> _TASK TO COMPLETE_: Stop after the line with "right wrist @"; until then, please copy every line of the records word for word from the first.

> _RECORDED DATA_:
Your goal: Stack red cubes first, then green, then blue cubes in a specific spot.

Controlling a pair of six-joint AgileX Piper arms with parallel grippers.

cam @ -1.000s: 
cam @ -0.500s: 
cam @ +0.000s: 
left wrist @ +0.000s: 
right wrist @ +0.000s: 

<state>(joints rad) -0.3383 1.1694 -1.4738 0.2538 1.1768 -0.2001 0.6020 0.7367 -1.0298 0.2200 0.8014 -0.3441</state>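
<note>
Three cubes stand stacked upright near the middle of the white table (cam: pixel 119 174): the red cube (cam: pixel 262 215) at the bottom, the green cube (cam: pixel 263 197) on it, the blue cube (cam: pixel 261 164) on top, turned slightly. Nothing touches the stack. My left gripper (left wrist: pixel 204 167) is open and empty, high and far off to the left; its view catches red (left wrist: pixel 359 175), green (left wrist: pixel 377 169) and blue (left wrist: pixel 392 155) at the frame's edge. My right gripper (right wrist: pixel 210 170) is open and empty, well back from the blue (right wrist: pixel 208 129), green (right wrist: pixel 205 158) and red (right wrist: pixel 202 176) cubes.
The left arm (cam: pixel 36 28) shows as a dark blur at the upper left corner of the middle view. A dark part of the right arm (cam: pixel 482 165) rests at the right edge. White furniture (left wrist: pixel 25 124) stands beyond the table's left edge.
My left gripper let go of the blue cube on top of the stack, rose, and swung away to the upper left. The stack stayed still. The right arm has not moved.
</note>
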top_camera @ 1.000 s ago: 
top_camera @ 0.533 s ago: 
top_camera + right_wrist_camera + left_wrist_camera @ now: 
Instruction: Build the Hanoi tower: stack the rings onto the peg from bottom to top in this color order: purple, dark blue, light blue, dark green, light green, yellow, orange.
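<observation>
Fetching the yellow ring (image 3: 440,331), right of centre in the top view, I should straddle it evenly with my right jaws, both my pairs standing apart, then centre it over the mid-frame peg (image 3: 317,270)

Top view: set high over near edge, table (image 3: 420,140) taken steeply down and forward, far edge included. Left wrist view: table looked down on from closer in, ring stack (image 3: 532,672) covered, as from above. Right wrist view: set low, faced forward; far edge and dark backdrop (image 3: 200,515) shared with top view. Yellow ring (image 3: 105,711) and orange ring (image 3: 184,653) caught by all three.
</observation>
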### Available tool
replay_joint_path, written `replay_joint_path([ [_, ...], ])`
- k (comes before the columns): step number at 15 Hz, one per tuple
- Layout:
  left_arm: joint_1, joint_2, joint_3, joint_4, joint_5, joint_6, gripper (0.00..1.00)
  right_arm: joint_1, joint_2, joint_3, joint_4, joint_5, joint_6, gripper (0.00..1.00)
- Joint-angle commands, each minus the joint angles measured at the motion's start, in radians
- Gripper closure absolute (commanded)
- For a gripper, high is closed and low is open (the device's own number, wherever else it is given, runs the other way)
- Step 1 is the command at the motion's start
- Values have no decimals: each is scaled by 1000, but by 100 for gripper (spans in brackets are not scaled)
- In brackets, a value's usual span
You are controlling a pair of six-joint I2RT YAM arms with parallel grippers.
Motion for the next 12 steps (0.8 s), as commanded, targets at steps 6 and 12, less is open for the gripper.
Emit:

> _ANSWER TO THIS TASK_:
Your goal: Stack red cubes first, then green, then blue cubes in a specific spot.

Controlling a pair of six-joint AgileX Piper arms with parallel grippers.

cam @ -1.000s: 
cam @ -0.500s: 
cam @ +0.000s: 
left wrist @ +0.000s: 
right wrist @ +0.000s: 

No additional work is needed on this exercise.